A modified version of the programmable unijunction transistor oscillator is found to be a passable source of random numbers.

Danneyelectronics blog [1] says that RC oscillators are good true random number generators (TRNG) due to their phase noise. Hmm I wonder how good a source of randomness the PUT oscillator is.

Quoting Wikipedia "phase noise is the frequency domain representation of rapid, short-term, random fluctuations in the phase of a waveform, caused by time domain instabilities (jitter). Generally speaking, radio frequency engineers speak of the phase noise of an oscillator, whereas digital system engineers work with the jitter of a clock."

I measured the time between output pulses using an Arduino Pro Mini based on the ATMega 328p, this has a timer capture register, so results should not be affected by interrupts. The clock is a crystal oscillator running at 16 MHz, which (see GPS) is likely to be accurate to better than a cycle per second.

The PUT has an output which goes negative in around 1 μs, to match it to the ATMega 328p an inverting single transistor buffer is needed. The ATMega is set up to capture the time of the resulting positive edge. The point being that the pulses have fast rise times and there's not another lot of uncertainty around external comparators and their power supply voltages. The variations in period are visible on a 'scope.

Graphics show PUT oscillator (I used a 5V supply and a 10nF capacitor, the output is taken from the junction of R1 and R2), histograms of output inverse time and time and a scatter plot of inverse time of cycle N against inverse time of cycle N+1.

Basic programmable unijunction transistor (PUT) oscillator, David PillingPUT phase noise, count against inverse time in Hz, David PillingPUT phase noise, count against time in μs, David PillingPUT phase noise, inverse time of cycle N against inverse timr of cycle N+1, David Pilling

The histograms do not look very random. As a crude test I plotted the inverse time of cycle N against that of cycle N+1. It seems that a short cycle is followed by a long one. I found a similar histogram in [4], which says it represents "deterministic jitter".

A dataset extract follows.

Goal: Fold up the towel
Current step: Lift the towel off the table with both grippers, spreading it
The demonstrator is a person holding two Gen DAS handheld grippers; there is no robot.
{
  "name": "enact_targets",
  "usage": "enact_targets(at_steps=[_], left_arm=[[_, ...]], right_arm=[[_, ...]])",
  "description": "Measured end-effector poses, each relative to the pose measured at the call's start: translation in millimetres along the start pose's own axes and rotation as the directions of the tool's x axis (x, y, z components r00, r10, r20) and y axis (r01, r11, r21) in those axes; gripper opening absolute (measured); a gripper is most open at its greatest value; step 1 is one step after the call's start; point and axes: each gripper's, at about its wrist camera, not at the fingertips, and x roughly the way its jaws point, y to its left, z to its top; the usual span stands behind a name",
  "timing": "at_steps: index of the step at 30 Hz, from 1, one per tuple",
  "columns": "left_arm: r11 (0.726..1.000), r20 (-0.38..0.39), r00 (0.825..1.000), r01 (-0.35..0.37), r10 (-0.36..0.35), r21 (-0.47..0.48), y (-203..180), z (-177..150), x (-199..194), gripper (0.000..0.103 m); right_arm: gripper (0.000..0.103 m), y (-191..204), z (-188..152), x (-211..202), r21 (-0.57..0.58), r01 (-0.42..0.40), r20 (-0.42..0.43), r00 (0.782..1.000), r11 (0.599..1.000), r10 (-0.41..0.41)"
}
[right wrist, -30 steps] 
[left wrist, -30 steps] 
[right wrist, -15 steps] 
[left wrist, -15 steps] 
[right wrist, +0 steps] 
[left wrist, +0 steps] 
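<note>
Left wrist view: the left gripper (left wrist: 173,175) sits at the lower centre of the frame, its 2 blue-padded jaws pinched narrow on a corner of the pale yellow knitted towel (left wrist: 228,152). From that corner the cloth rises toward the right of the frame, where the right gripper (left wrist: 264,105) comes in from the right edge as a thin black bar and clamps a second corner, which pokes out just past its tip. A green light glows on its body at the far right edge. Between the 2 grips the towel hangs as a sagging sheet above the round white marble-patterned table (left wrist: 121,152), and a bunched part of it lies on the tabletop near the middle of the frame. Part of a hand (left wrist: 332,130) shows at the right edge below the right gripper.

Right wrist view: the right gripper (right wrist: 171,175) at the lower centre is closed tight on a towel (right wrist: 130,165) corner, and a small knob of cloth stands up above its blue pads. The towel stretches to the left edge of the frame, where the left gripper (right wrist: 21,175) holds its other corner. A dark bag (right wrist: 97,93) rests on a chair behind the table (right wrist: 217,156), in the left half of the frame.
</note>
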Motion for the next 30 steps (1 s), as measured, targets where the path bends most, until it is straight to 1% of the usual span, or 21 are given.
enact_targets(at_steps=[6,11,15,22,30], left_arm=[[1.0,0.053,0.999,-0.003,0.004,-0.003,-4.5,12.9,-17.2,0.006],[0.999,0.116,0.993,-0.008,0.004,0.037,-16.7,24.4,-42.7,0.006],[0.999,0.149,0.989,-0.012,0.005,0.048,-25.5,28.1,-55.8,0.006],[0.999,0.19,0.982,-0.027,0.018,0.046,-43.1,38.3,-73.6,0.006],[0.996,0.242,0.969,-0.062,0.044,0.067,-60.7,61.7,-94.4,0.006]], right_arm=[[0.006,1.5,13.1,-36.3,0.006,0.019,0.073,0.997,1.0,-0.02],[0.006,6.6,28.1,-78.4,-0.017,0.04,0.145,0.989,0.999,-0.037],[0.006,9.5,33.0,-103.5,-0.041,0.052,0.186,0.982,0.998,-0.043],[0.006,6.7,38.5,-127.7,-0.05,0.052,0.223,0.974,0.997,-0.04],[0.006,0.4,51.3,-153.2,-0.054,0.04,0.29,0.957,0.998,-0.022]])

One possibility I could imagine is that a long cycle pulls down the power supply voltage a little and results in a following short cycle. I found no sign that this was going on, but the general idea that after a long cycle the circuit is in a state where the next cycle will be short seems plausible. In other words the circuit has to have a memory of the previous cycle.

After a while I noticed that the frequency of the oscillator happens to be nearly 100 Hz - the mains here is 50 Hz - allowing alternate half cycles to push and pull the oscillator frequency. I built the circuit on a typical solder-less breadboard; the connection between the collector of Q1 and the base of Q2 was three inches of insulated wire; replacing it with a much shorter connection made the double peaks less prominent whilst holding the wire between my fingers made the jitter worse. This point in the circuit has high impedance when the transistors are turned off.

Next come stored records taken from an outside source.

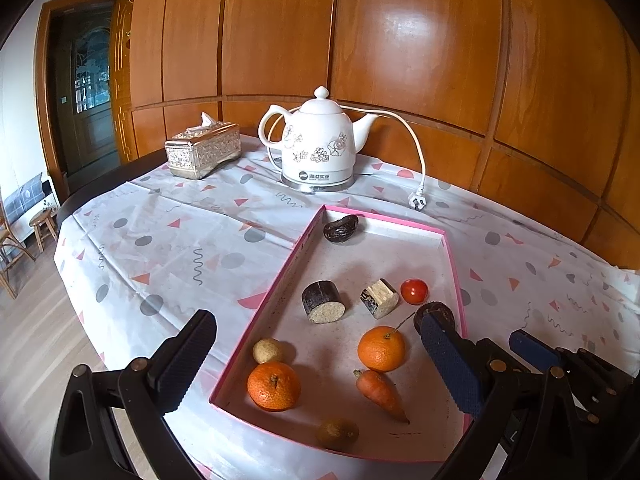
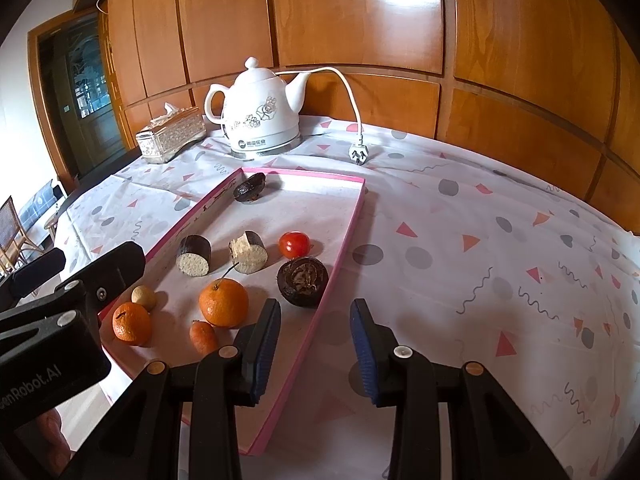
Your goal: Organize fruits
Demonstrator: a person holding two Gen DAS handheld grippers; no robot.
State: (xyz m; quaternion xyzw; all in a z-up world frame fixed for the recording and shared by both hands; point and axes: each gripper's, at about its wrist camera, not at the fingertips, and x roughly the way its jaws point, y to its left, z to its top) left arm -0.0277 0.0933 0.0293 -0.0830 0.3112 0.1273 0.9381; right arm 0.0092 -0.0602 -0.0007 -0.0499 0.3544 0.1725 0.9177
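Observation:
A pink-rimmed shallow tray (image 1: 280, 276) (image 2: 344, 236) lies on the table. It holds two oranges (image 1: 381, 349) (image 1: 274, 386), a carrot (image 1: 380, 394), a cherry tomato (image 1: 414, 291) (image 2: 294, 244), two dark-skinned cut stalk pieces (image 1: 323, 302) (image 1: 379, 298), a small tan round fruit (image 1: 267, 351), a brownish fruit (image 1: 338, 434), and dark wrinkled fruits (image 1: 340, 229) (image 2: 303, 282). My left gripper (image 1: 316, 364) is open and empty over the tray's near end. My right gripper (image 2: 316, 348) is open and empty, straddling the tray's right rim just short of the dark fruit.
A white ceramic electric kettle (image 1: 318, 144) (image 2: 260, 114) with a loose cord and plug (image 1: 416, 201) stands behind the tray. A silver tissue box (image 1: 203, 150) sits to its left. Wooden panelling backs the table. The patterned tablecloth (image 2: 480, 240) stretches to the right.

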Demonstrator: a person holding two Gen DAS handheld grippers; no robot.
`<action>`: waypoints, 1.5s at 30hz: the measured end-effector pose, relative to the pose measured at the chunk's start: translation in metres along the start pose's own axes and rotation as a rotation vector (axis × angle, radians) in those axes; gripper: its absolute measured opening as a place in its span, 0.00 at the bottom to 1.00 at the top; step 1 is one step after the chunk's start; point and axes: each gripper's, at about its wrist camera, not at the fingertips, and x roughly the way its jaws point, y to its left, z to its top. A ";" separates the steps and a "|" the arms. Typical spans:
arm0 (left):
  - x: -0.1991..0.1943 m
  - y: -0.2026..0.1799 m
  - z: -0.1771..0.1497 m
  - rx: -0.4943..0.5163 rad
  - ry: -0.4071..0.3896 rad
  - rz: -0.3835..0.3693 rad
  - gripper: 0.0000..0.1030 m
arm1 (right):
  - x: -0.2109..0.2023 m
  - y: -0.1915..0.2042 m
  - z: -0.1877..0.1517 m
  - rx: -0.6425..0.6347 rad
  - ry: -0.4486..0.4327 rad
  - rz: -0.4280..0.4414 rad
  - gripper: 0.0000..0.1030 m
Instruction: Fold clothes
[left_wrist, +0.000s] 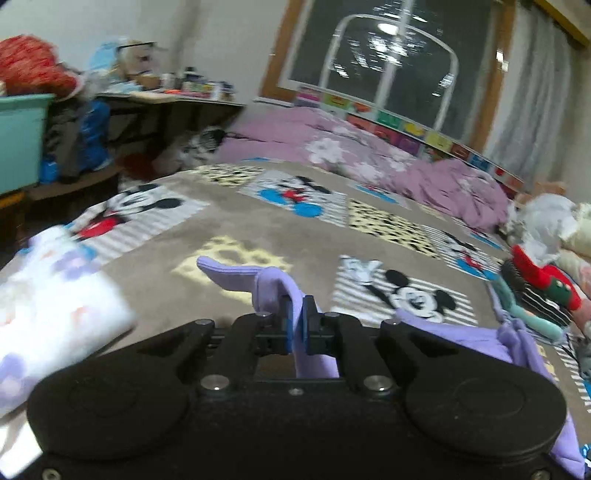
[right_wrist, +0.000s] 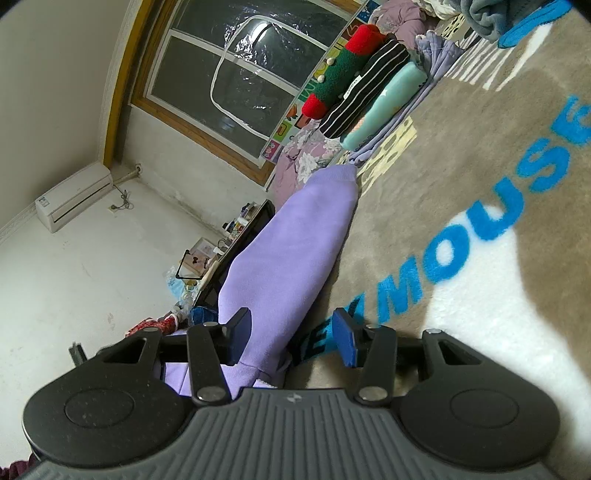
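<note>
A lilac garment (left_wrist: 461, 343) lies on the cartoon-mouse blanket (left_wrist: 236, 229) on the bed. My left gripper (left_wrist: 295, 321) is shut on a fold of it, and the pinched cloth (left_wrist: 273, 284) stands up above the blue pads with a flap pointing left. In the right wrist view, which is rolled sideways, a lilac sleeve (right_wrist: 295, 236) runs away from me between the fingers. My right gripper (right_wrist: 291, 336) is open: the left pad (right_wrist: 240, 332) lies against the sleeve, the right pad (right_wrist: 345, 341) stands apart from it over the blanket (right_wrist: 480, 155).
A folded white patterned cloth (left_wrist: 55, 317) lies at the left. A stack of folded clothes (left_wrist: 543, 295) (right_wrist: 362, 85) sits at the blanket's right edge. A pink floral duvet (left_wrist: 369, 155) is bunched along the window. A cluttered desk (left_wrist: 177, 99) stands beyond the bed.
</note>
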 end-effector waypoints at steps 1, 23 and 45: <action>-0.004 0.006 -0.002 -0.013 -0.005 0.009 0.03 | 0.000 0.000 0.000 0.000 0.000 -0.001 0.47; -0.036 0.130 -0.062 -0.423 0.105 0.166 0.22 | 0.002 0.037 -0.002 -0.141 0.000 -0.171 0.50; -0.040 0.172 -0.055 -0.487 0.063 0.163 0.20 | 0.100 0.157 -0.102 -0.608 0.442 -0.113 0.56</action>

Where does the characteristic shape of the histogram come from? Imagine that the oscillator is going a lot faster than the 50 Hz interference. Effectively an oscillation takes place with a fixed value of the interference. If that oscillation coincides with the maximum value of interference then the oscillation will have a minimum time, the other extreme of interference will give a maximum time. Given a sine wave (like the 50 Hz mains) for most of the time values are near one extreme or the other. The histogram is showing the probability distribution for a sine wave. The links [5] [6] [7] [8] confirm this idea.

Another way of putting this is that the oscillator is sampling the sine wave with the period of the oscillator being the value. Plotting the period of oscillation against time allows the interfering signal to be reconstructed - see later.

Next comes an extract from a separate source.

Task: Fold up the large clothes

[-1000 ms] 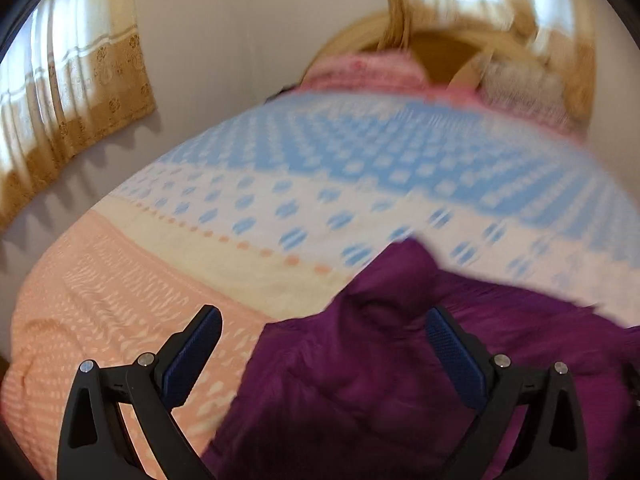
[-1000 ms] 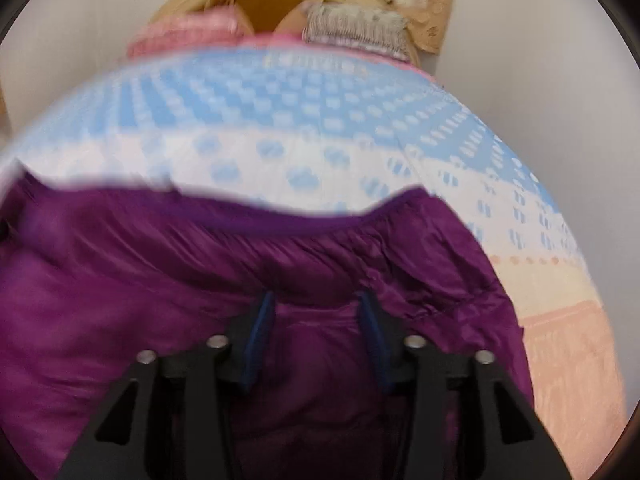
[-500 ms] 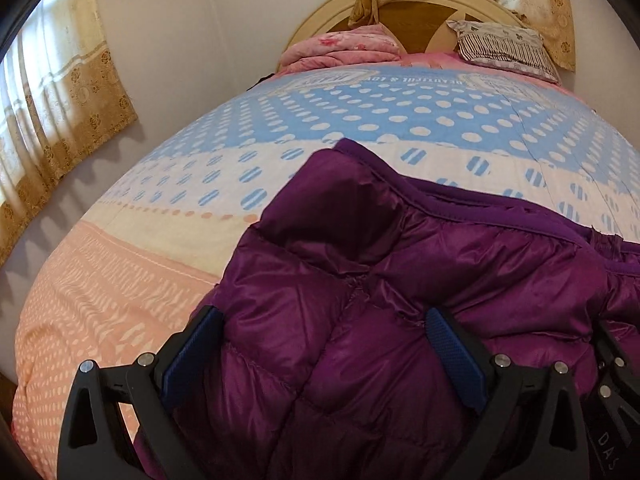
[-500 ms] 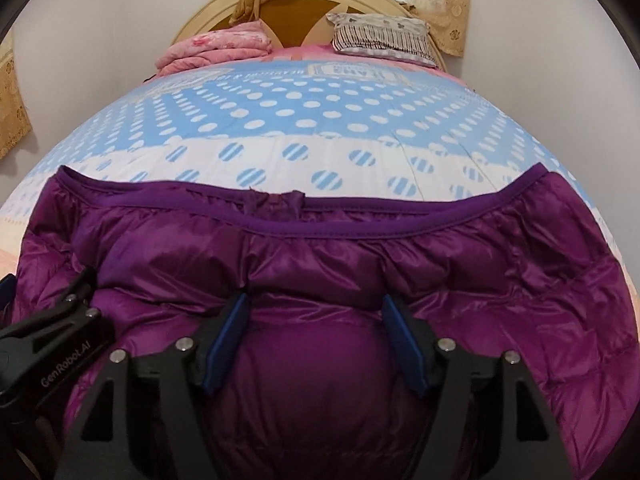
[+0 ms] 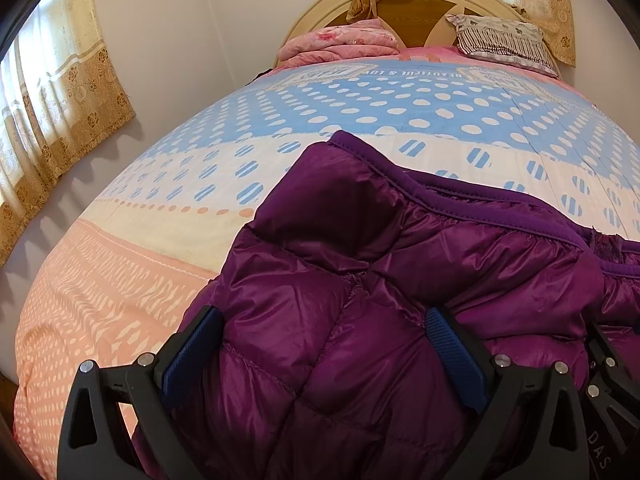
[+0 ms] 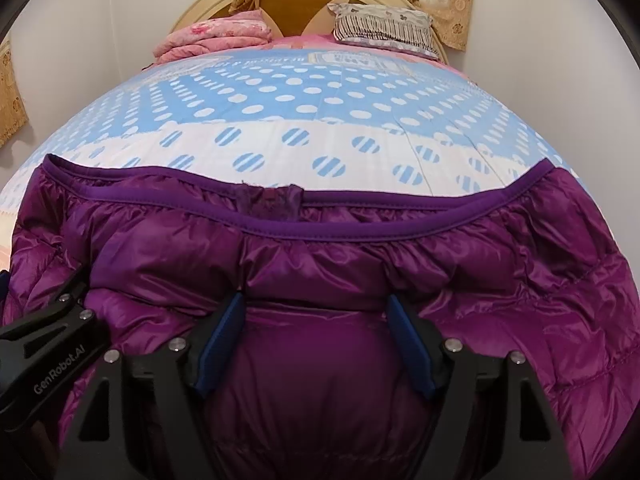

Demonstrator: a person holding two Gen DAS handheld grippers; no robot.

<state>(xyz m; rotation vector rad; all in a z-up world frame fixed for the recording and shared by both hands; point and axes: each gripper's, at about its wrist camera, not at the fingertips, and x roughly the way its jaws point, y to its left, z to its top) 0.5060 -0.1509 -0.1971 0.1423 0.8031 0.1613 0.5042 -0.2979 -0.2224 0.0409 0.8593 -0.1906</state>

Looking at the PUT circuit above, if the voltage across C1 follows the usual RC equation (charging from a voltage Vs):

` V=V_s(1-exp(-t/(R_3C_1))) `

and the threshold at which the transistors turn on at is Vt, then the period will be:

` T=-R_3C_1 ln(1-V_t/V_s) `

For Vt/Vs=0.5 the ln is 0.7, for Vt/Vs=0.99 the ln is -4.6 and for Vt/Vs=0.999 the ln is -6.9 meaning that the period will not increase much even when Vt and Vs are within millivolts of one another.

There's a bit of messing about with Vbe - roughly the lowest voltage across C1 and the threshold is Vbe above the voltage at the junction of R1 and R2. As Vt approaches Vs the period gets longer.

The rate of change of voltage with respect to time is:

` exp(-t/(R_3C_1))/(R_3C_1) `

For large times the voltage does not change much.

The rate of change of period with respect to changes in the threshold voltage is:

` ((R_3C_1)/V_s)//(1-V_t/V_s) `

When ` V_t ` approaches ` V_s ` period becomes sensitive to changes in ` V_t `.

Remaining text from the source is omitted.